Work instruction
In the records that follow, find the line containing "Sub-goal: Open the" and the line containing "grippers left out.", then transcribe both and every line between them exactly, omitting pictures.

[Saved data entries]

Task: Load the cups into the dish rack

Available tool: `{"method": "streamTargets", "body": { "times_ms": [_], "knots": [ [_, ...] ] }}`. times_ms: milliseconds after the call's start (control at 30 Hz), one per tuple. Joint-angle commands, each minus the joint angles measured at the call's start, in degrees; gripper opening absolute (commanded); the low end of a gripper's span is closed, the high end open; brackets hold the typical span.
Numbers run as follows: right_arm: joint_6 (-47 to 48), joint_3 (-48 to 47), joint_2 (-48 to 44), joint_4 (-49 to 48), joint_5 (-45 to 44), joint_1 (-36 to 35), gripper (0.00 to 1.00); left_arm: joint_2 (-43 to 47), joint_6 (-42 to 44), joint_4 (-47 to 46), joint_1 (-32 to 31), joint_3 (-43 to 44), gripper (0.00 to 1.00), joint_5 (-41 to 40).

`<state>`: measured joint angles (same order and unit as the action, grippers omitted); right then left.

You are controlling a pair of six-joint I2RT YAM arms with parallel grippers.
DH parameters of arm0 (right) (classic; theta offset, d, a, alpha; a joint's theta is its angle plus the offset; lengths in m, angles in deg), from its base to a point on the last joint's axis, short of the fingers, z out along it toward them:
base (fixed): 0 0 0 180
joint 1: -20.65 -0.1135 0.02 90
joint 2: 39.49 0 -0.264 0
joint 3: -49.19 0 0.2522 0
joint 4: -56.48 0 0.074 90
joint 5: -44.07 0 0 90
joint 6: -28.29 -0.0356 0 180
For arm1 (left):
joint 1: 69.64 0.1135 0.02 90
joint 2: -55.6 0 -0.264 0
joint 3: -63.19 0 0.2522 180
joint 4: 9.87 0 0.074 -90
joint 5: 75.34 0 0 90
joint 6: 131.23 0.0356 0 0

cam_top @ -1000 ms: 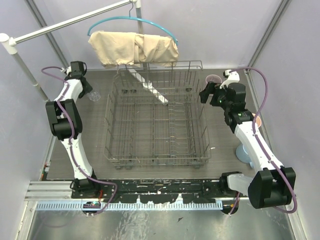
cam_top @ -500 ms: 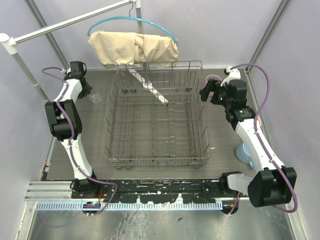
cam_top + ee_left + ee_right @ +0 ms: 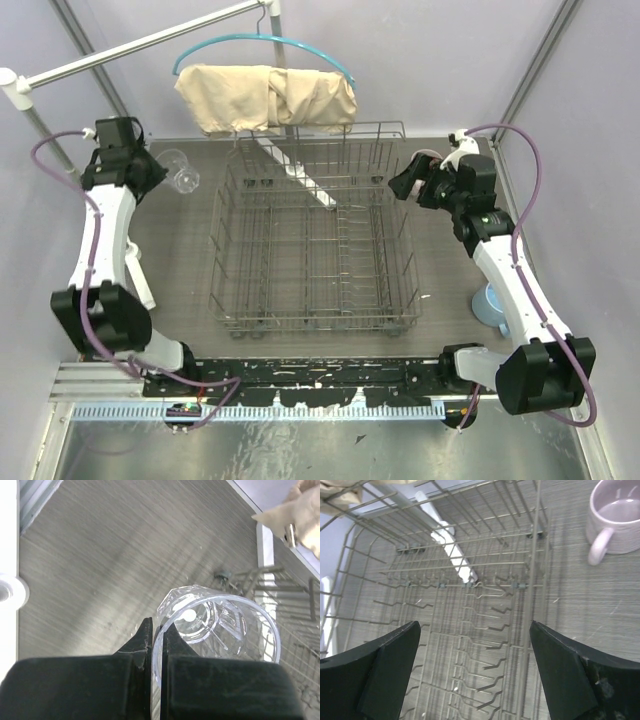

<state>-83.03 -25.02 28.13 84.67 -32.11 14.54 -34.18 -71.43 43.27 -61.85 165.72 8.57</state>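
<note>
In the left wrist view a clear glass tumbler (image 3: 220, 625) hangs above the table, and my left gripper (image 3: 159, 627) is shut on its rim, one finger inside and one outside. From the top view that tumbler (image 3: 178, 170) is at the back left, off the dish rack's (image 3: 310, 240) left corner, with the left gripper (image 3: 158, 172) beside it. My right gripper (image 3: 402, 184) stands open over the rack's back right corner, nothing between its fingers (image 3: 400, 645). A mauve-pink mug (image 3: 617, 515) stands upright on the table just outside the rack (image 3: 470, 580). A light blue mug (image 3: 488, 305) sits at the right.
A beige cloth (image 3: 270, 95) on a teal hanger hangs over the rack's back edge. A white strip (image 3: 297, 172) lies at the rack's back. A metal pole (image 3: 130, 48) crosses the back left. Enclosure walls stand close on both sides.
My left gripper shut on the tumbler's rim and the arm swung up and out to the left, lifting it. My right gripper moved slightly left over the rack's corner.
</note>
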Motion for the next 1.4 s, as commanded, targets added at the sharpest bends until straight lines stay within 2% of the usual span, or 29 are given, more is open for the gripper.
{"method": "streamTargets", "body": {
  "times_ms": [0,133,333,500,600,700,867,1000,1167,1367],
  "knots": [
    [-5.4,-2.0,-2.6,-2.2,5.9,-1.3,0.99,11.1,-3.6,3.0,0.4,-4.7,0.00,4.4],
    [-7.7,-2.1,-4.1,-1.6,7.5,-2.6,1.00,19.8,-6.7,2.3,0.4,-7.9,0.00,10.2],
    [-11.8,-3.0,-6.2,-1.9,11.5,-3.8,1.00,24.8,-14.5,1.7,0.1,-11.5,0.00,24.5],
    [-17.2,-3.7,-7.3,-4.9,18.0,-5.7,1.00,30.1,-25.2,-2.7,-5.4,-13.7,0.00,31.0],
    [-23.3,-3.5,-7.4,-9.2,23.5,-6.4,1.00,33.3,-32.6,-6.4,-9.0,-14.2,0.00,33.2],
    [-32.4,-0.9,-7.9,-18.9,28.8,-7.2,1.00,35.0,-40.5,-12.1,-12.7,-14.8,0.00,35.7],
    [-46.6,1.0,-6.4,-33.9,34.6,-8.8,1.00,35.7,-51.4,-20.4,-17.3,-16.5,0.00,37.9],
    [-56.8,2.0,-4.8,-46.1,34.5,-11.2,1.00,34.5,-55.3,-25.1,-22.3,-17.1,0.00,36.8],
    [-61.0,0.5,-2.3,-50.5,32.6,-14.3,1.00,31.4,-54.8,-26.1,-29.6,-14.8,0.00,32.9],
    [-61.5,-2.9,0.9,-51.0,31.0,-17.5,1.00,28.2,-54.0,-27.7,-35.6,-13.5,0.00,29.4]
  ]
}}
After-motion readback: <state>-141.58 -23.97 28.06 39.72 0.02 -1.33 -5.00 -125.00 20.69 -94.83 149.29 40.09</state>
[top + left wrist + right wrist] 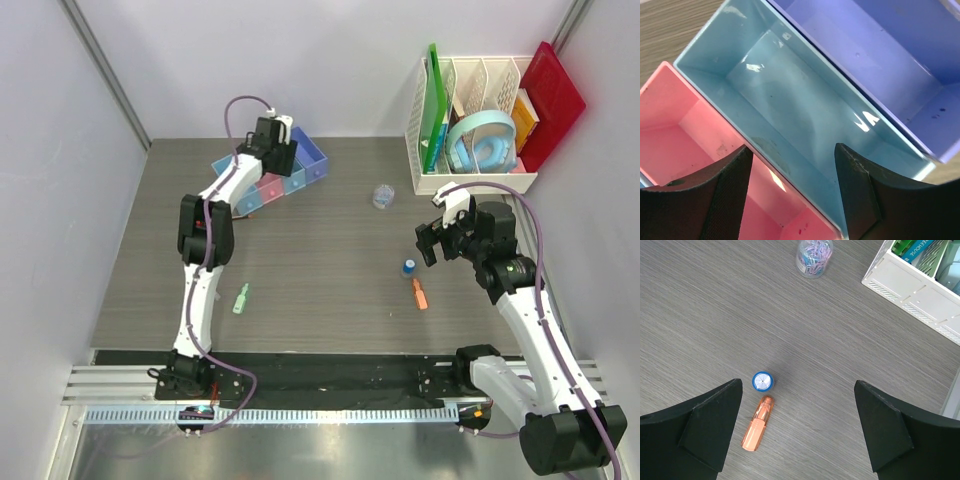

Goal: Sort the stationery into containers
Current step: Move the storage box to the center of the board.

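The containers are a joined row of bins at the back left. My left gripper hovers over them. In the left wrist view its jaws are open and hold nothing, straddling the wall between the pink bin and the light-blue bin; the purple bin lies beyond. My right gripper stands open above the orange marker and the tiny blue-capped piece. A light green marker lies near the left arm. A clear round piece stands mid-table.
The white slotted rack stands at the back right with a green board, a red board and a light-blue ring. Grey walls close in the table on both sides.
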`<action>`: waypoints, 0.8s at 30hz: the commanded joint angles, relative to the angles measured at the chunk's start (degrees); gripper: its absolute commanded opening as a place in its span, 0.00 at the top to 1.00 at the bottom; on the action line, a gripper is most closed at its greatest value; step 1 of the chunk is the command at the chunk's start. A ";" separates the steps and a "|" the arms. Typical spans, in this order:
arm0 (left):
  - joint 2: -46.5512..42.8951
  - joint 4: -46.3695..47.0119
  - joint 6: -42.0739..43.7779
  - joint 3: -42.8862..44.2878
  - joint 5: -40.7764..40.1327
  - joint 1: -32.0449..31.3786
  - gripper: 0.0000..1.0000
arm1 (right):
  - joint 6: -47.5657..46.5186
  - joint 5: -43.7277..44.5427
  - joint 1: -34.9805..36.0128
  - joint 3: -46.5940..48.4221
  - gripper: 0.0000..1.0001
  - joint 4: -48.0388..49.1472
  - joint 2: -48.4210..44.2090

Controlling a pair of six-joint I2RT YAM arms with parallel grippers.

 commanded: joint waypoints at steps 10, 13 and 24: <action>3.45 -0.19 11.96 4.86 3.98 -8.31 0.30 | 0.32 0.72 -0.11 0.04 0.00 2.48 -0.49; 2.66 -0.28 12.40 3.19 3.72 -9.89 0.30 | 0.05 0.81 -0.02 0.04 0.00 2.40 -0.58; -0.07 0.07 10.91 -1.29 2.75 -13.06 0.29 | -0.12 0.28 -0.02 -0.23 0.00 2.39 -1.02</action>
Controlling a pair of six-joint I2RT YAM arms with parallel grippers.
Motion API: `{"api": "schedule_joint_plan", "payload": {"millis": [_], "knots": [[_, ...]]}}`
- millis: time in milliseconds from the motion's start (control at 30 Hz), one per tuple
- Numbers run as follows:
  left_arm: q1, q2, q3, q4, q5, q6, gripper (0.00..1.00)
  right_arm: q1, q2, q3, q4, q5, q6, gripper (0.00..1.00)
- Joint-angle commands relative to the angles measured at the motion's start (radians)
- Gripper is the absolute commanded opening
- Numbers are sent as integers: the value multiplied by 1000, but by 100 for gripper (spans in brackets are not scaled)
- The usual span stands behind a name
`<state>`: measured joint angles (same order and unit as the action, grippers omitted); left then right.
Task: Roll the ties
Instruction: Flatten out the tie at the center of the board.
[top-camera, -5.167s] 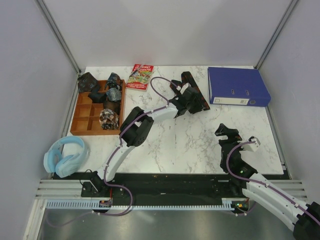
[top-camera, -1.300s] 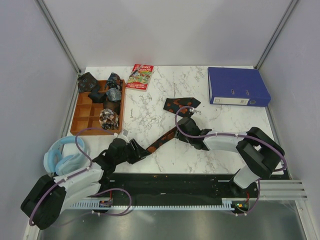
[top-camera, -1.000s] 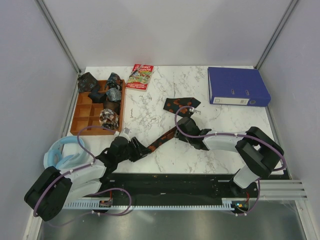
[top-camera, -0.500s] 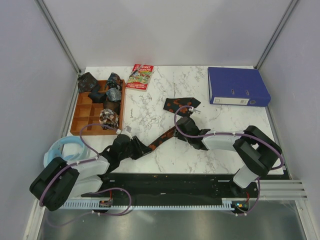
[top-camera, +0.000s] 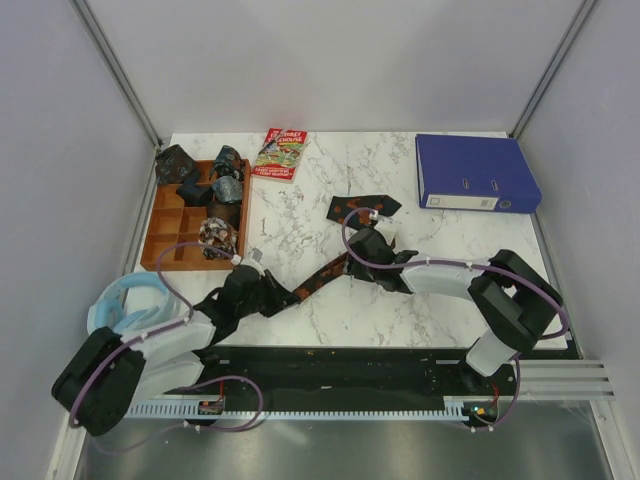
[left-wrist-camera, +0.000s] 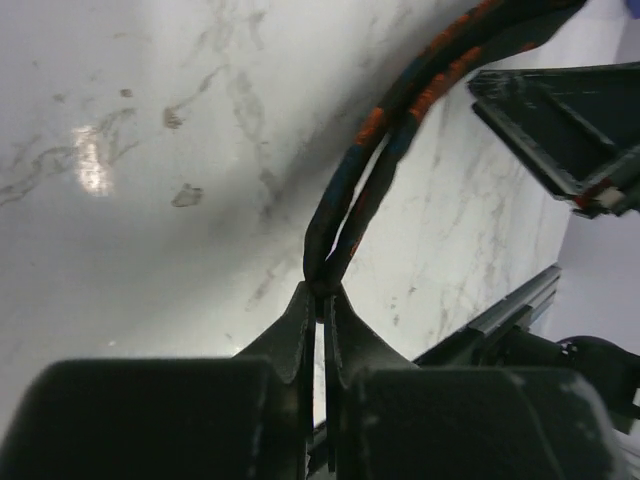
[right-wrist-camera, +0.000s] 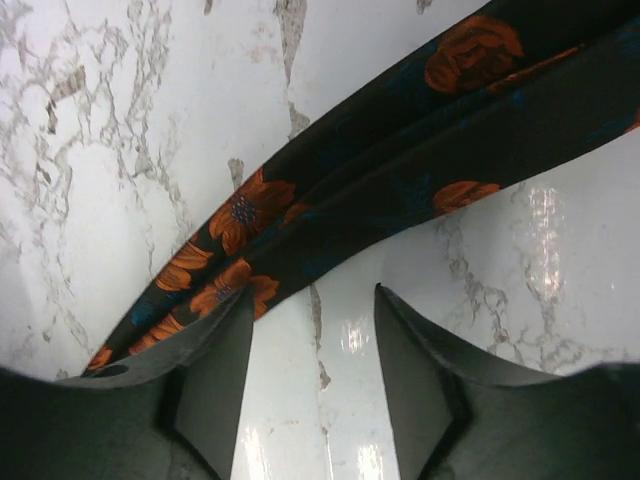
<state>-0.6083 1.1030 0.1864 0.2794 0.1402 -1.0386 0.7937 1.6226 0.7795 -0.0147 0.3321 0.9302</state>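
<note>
one long tie lies unrolled on the surface; left claw clamps its near end, right claw gapes empty over it. rolling looks barely begun.

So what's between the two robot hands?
The long black-and-orange tie runs between the left gripper and the right gripper; the top view shows it.
</note>
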Motion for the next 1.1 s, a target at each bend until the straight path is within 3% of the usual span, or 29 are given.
{"api": "schedule_joint_plan", "payload": {"millis": [0, 167, 500, 633, 1067], "knots": [[-2, -236, 105, -251, -13, -24, 2, -24, -42, 105, -195, -16, -80, 63], [-4, -423, 260, -541, -65, -12, 2, -92, -159, 161, -304, -11, -94, 77], [-4, -503, 393, -678, -73, 5, 2, -149, -221, 135, -300, -21, -16, 89], [-4, -531, 429, -747, -100, 28, 2, -204, -163, 191, -320, -54, 9, 98], [-2, -634, 429, -871, -161, 91, 2, -243, 210, 487, -353, -156, -68, 98]]}}
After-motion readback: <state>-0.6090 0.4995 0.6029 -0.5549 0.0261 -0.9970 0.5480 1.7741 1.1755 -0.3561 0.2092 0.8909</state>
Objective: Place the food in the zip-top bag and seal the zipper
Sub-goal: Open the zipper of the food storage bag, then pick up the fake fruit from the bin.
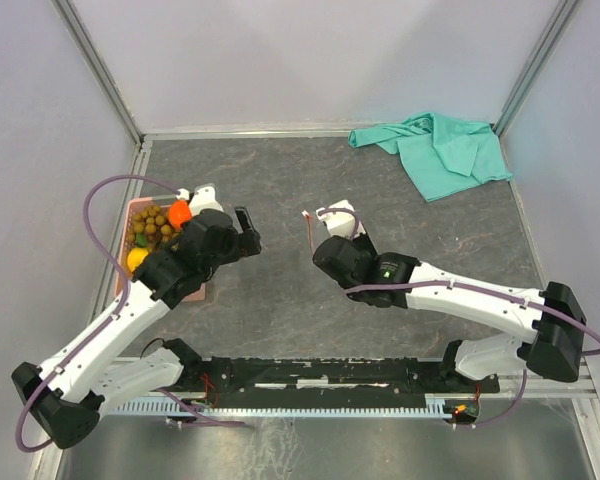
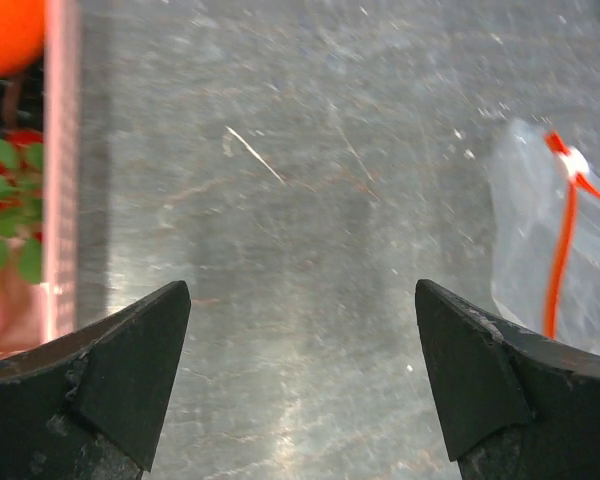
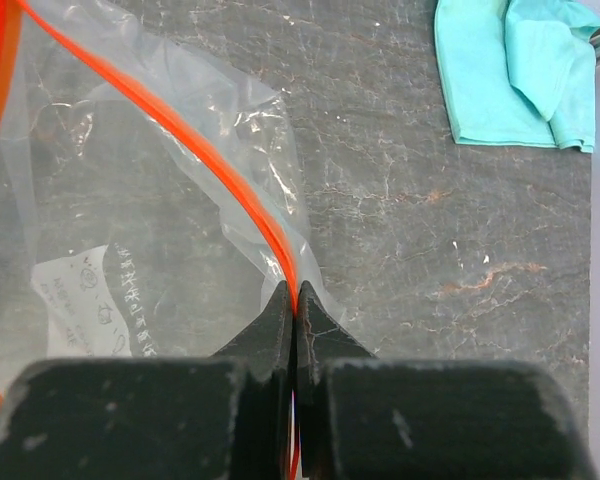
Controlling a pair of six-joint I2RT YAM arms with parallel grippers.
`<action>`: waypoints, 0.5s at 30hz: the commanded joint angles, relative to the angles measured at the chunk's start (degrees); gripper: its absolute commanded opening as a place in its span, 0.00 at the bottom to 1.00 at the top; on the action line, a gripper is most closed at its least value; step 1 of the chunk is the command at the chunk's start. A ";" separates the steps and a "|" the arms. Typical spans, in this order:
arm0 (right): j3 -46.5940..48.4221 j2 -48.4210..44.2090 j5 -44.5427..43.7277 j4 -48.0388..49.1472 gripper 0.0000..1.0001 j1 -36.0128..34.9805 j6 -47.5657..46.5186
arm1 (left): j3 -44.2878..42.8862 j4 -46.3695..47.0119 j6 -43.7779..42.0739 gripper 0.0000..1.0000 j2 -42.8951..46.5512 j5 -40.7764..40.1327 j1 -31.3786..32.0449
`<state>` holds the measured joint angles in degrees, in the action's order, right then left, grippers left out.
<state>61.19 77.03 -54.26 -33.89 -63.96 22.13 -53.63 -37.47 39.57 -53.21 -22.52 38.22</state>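
Note:
The clear zip-top bag [image 3: 130, 190] hangs from my right gripper [image 3: 295, 297], which is shut on its orange-red zipper [image 3: 200, 130] strip. In the top view that gripper [image 1: 323, 220] holds the bag above the middle of the table, with the strip [image 1: 308, 226] just visible. My left gripper [image 2: 302, 288] is open and empty over bare table; the bag [image 2: 540, 250] is to its right. In the top view it [image 1: 248, 232] is just right of the pink basket [image 1: 140, 205], which holds an orange [image 1: 180, 212], brown berries [image 1: 152, 222] and a yellow fruit [image 1: 137, 259]. The grapes are hidden.
A teal cloth [image 1: 440, 150] lies crumpled at the back right and also shows in the right wrist view [image 3: 515, 70]. The basket's pink wall [image 2: 60, 150] is at the left of the left wrist view, with the orange [image 2: 5, 30] behind it. Grey walls enclose the table.

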 commanded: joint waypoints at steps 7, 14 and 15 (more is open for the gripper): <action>-1.58 -2.83 -2.15 5.65 0.02 1.18 -3.51 | -4.64 -4.13 0.26 1.00 -2.67 -3.07 -18.44; -3.37 -4.21 -0.72 8.32 0.02 1.21 -5.32 | -5.44 0.44 -4.41 0.99 -11.47 3.21 -30.40; -3.51 -4.31 -0.68 8.38 0.02 1.25 -5.34 | -5.90 0.73 -5.14 0.99 -13.31 3.90 -31.92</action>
<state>58.33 75.18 -54.22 -29.12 -62.87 18.28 -57.39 -40.64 38.68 -61.87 -22.28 9.93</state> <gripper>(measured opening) 0.022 0.993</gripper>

Task answer
Sub-goal: Open the zipper of the food storage bag, then pick up the fake fruit from the bin.
Controlling a pair of six-joint I2RT YAM arms with parallel grippers.
`<action>`: waypoints, 0.5s at 30hz: the commanded joint angles, relative to the angles measured at the chunk's start (degrees); gripper: its absolute commanded opening as a place in its span, 0.00 at the bottom to 1.00 at the top; on the action line, a gripper is most closed at its least value; step 1 of the chunk is the command at the chunk's start. A ";" separates the steps and a "|" the arms. Typical spans, in this order:
arm0 (right): j3 -46.5940..48.4221 j2 -48.4210..44.2090 j5 -44.5427..43.7277 j4 -48.0388..49.1472 gripper 0.0000..1.0001 j1 -36.0128..34.9805 j6 -47.5657..46.5186
arm1 (left): j3 -44.2878..42.8862 j4 -46.3695..47.0119 j6 -43.7779..42.0739 gripper 0.0000..1.0000 j2 -42.8951..46.5512 j5 -40.7764..40.1327 j1 -31.3786..32.0449
`<state>` holds the measured joint angles in degrees, in the action's order, right then left, grippers left out.

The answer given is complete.